EXERCISE GOAL »
Copy out each entry precisely; no image belongs in the result.

EXTRACTED INFORMATION »

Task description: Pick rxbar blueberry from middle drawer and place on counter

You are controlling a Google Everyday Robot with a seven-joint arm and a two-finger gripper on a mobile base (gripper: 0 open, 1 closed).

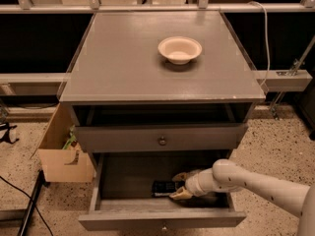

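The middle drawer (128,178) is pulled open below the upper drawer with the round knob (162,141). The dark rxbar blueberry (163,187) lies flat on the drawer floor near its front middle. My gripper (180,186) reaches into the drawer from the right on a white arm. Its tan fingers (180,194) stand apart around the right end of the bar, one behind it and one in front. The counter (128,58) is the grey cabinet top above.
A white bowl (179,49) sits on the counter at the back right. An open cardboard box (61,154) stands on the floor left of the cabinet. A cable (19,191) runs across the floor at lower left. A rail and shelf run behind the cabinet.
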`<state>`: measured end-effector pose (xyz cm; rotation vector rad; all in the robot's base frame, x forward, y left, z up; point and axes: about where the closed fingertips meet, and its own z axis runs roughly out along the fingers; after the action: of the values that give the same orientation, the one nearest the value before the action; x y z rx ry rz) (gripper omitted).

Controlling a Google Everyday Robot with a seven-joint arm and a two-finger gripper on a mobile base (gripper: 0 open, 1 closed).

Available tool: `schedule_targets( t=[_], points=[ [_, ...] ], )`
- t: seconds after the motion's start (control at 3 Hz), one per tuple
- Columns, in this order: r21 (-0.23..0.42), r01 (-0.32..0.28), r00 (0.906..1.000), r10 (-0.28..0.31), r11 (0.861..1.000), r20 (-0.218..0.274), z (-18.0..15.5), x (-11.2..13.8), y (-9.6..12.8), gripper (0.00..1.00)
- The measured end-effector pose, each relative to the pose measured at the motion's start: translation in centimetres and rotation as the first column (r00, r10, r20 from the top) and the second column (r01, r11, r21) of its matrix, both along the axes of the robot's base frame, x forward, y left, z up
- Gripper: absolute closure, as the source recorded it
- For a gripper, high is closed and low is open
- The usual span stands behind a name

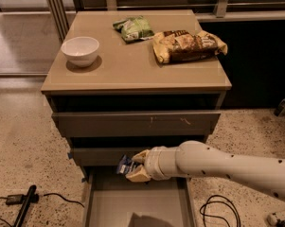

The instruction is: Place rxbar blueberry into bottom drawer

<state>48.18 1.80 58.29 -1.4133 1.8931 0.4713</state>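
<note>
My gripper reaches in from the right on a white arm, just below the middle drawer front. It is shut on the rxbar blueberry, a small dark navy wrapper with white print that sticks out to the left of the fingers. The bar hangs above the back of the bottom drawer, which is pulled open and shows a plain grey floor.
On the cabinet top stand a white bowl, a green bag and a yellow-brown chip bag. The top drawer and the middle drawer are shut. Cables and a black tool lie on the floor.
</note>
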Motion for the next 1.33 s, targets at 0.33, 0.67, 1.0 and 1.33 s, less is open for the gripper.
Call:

YOUR SOLUTION »
Task description: Pick rxbar blueberry from middle drawer and place on counter

You are controlling a Google Everyday Robot with a seven-joint arm and a two-finger gripper on a mobile base (gripper: 0 open, 1 closed).


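The middle drawer (128,178) is pulled open below the upper drawer with the round knob (162,141). The dark rxbar blueberry (163,187) lies flat on the drawer floor near its front middle. My gripper (180,186) reaches into the drawer from the right on a white arm. Its tan fingers (180,194) stand apart around the right end of the bar, one behind it and one in front. The counter (128,58) is the grey cabinet top above.
A white bowl (179,49) sits on the counter at the back right. An open cardboard box (61,154) stands on the floor left of the cabinet. A cable (19,191) runs across the floor at lower left. A rail and shelf run behind the cabinet.
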`<state>`: measured end-effector pose (xyz cm; rotation vector rad; all in the robot's base frame, x forward, y left, z up; point and axes: about where the closed fingertips meet, and its own z axis runs roughly out along the fingers; after the action: of the values that give the same orientation, the one nearest the value before the action; x y z rx ry rz) (gripper omitted).

Controlling a Google Everyday Robot with a seven-joint arm and a two-finger gripper on a mobile base (gripper: 0 open, 1 closed).

Available tool: `schedule_targets( t=[_], points=[ [_, ...] ], )`
- t: seconds after the motion's start (control at 3 Hz), one per tuple
- Columns, in this order: r21 (-0.23..0.42), r01 (-0.32..0.28), r00 (0.906..1.000), r10 (-0.28..0.31), r11 (0.861..1.000), r20 (-0.218..0.274), z (-18.0..15.5), x (-11.2..13.8), y (-9.6..12.8), gripper (0.00..1.00)
- The measured end-effector pose, each relative to the pose measured at the motion's start: translation in centimetres and rotation as the first column (r00, r10, r20 from the top) and the second column (r01, r11, r21) of its matrix, both along the axes of the robot's base frame, x forward, y left, z up
- Gripper: absolute closure, as the source recorded it
- For a gripper, high is closed and low is open
- The usual span stands behind a name


The instruction is: Place rxbar blueberry into bottom drawer

<state>48.18 1.80 58.29 -1.4133 1.8931 0.4713</state>
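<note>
My gripper reaches in from the right on a white arm, just below the middle drawer front. It is shut on the rxbar blueberry, a small dark navy wrapper with white print that sticks out to the left of the fingers. The bar hangs above the back of the bottom drawer, which is pulled open and shows a plain grey floor.
On the cabinet top stand a white bowl, a green bag and a yellow-brown chip bag. The top drawer and the middle drawer are shut. Cables and a black tool lie on the floor.
</note>
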Motion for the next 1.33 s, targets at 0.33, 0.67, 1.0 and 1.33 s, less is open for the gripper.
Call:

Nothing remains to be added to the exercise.